**Directions for this task**
Could you copy every record below exactly as it stands?

**Entries taken from a collection**
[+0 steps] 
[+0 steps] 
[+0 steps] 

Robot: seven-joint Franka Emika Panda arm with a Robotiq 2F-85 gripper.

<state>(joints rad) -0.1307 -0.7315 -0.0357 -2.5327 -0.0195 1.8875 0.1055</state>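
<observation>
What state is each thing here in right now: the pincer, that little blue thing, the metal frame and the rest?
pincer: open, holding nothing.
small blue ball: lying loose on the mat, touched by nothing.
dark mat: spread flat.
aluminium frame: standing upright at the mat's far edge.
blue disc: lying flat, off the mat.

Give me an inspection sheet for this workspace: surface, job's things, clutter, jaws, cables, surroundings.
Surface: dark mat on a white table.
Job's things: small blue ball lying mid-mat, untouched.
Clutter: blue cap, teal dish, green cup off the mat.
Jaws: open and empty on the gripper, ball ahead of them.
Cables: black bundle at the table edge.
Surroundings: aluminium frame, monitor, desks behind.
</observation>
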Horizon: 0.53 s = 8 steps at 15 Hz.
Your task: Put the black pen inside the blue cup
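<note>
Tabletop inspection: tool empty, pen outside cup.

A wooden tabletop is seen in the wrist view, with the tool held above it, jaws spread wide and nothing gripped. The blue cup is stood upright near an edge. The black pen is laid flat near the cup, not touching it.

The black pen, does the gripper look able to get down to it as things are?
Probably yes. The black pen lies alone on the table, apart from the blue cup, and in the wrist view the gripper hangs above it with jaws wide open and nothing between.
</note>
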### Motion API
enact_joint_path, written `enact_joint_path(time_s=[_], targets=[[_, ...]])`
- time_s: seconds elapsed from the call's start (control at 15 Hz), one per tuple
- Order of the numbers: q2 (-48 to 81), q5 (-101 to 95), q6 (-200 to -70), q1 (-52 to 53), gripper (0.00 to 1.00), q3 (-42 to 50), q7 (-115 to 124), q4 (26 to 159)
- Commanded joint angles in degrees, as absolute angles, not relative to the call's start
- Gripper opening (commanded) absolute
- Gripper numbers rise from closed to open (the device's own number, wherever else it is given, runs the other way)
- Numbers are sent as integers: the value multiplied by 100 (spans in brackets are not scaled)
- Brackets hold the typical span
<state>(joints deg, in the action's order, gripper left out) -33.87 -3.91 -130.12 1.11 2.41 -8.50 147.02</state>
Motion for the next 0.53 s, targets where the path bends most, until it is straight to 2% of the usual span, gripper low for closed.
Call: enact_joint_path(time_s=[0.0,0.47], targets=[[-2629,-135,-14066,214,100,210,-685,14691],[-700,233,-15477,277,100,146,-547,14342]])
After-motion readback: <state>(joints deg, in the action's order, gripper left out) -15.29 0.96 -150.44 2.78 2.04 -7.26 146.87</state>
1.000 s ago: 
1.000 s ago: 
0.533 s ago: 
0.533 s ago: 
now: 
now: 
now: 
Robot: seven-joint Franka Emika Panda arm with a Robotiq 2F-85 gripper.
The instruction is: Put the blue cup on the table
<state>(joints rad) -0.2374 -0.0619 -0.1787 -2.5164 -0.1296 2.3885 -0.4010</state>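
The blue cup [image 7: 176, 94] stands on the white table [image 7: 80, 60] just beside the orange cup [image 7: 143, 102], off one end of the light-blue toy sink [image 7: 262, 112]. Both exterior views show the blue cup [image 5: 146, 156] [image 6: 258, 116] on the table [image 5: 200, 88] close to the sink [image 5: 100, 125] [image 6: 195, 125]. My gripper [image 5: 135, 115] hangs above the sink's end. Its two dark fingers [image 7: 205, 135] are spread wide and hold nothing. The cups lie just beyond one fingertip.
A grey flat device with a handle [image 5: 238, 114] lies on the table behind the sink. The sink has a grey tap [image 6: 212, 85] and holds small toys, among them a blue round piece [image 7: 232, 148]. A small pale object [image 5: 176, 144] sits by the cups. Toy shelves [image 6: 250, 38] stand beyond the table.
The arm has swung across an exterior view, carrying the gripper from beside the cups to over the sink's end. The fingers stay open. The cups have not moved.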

**Result**
[+0 steps] 
[+0 steps] 
[+0 steps] 

Robot: seven-joint Franka Emika Panda arm with a Robotiq 2F-85 gripper.

<state>(joints rad) -0.1307 -0.7315 -0.0357 -2.5327 -0.0195 1.8875 0.1055</state>
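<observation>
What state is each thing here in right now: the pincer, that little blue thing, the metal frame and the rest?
pincer: open, holding nothing.
small blue ball: lying loose on the mat, touched by nothing.
dark mat: spread flat.
aluminium frame: standing upright at the mat's far edge.
blue disc: lying flat, off the mat.

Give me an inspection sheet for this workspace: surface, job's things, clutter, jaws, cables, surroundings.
Surface: dark mat on a white table.
Job's things: small blue ball lying mid-mat, untouched.
Clutter: blue cap, teal dish, green cup off the mat.
Jaws: open and empty on the gripper, ball ahead of them.
Cables: black bundle at the table edge.
Surroundings: aluminium frame, monitor, desks behind.
</observation>
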Horizon: 0.53 s = 8 steps at 15 Hz.
Your task: Put the black pen inside the blue cup
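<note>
Tabletop inspection: tool empty, pen outside cup.

A wooden tabletop is seen in the wrist view, with the tool held above it, jaws spread wide and nothing gripped. The blue cup is stood upright near an edge. The black pen is laid flat near the cup, not touching it.

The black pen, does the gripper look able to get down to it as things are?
Probably yes. The black pen lies alone on the table, apart from the blue cup, and in the wrist view the gripper hangs above it with jaws wide open and nothing between.
</note>
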### Motion API
enact_joint_path, written `enact_joint_path(time_s=[_], targets=[[_, ...]])`
- time_s: seconds elapsed from the call's start (control at 15 Hz), one per tuple
- Order of the numbers: q2 (-48 to 81), q5 (-101 to 95), q6 (-200 to -70), q1 (-52 to 53), gripper (0.00 to 1.00), q3 (-42 to 50), q7 (-115 to 124), q4 (26 to 159)
- Commanded joint angles in degrees, as absolute angles, not relative to the call's start
- Gripper opening (commanded) absolute
- Gripper numbers rise from closed to open (the device's own number, wherever else it is given, runs the other way)
- Numbers are sent as integers: the value multiplied by 100 (spans in brackets are not scaled)
- Brackets hold the typical span
<state>(joints deg, in the action's order, gripper left out) -33.87 -3.91 -130.12 1.11 2.41 -8.50 147.02</state>
Motion for the next 0.53 s, targets where the path bends most, until it is straight to 2% of the usual span, gripper low for closed.
Call: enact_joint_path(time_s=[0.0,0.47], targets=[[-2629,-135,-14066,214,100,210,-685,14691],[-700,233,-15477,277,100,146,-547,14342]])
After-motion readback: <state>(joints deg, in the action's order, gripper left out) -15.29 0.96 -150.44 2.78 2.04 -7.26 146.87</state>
1.000 s ago: 
1.000 s ago: 
0.533 s ago: 
0.533 s ago: 
now: 
now: 
now: 
Robot: seven-joint Franka Emika Panda arm with a Robotiq 2F-85 gripper.
The instruction is: Put the blue cup on the table
<state>(joints rad) -0.2374 -0.0619 -0.1787 -2.5164 -0.1296 2.3885 -0.4010</state>
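The blue cup [image 7: 176, 94] stands on the white table [image 7: 80, 60] just beside the orange cup [image 7: 143, 102], off one end of the light-blue toy sink [image 7: 262, 112]. Both exterior views show the blue cup [image 5: 146, 156] [image 6: 258, 116] on the table [image 5: 200, 88] close to the sink [image 5: 100, 125] [image 6: 195, 125]. My gripper [image 5: 135, 115] hangs above the sink's end. Its two dark fingers [image 7: 205, 135] are spread wide and hold nothing. The cups lie just beyond one fingertip.
A grey flat device with a handle [image 5: 238, 114] lies on the table behind the sink. The sink has a grey tap [image 6: 212, 85] and holds small toys, among them a blue round piece [image 7: 232, 148]. A small pale object [image 5: 176, 144] sits by the cups. Toy shelves [image 6: 250, 38] stand beyond the table.
The arm has swung across an exterior view, carrying the gripper from beside the cups to over the sink's end. The fingers stay open. The cups have not moved.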

What appears above is the full answer.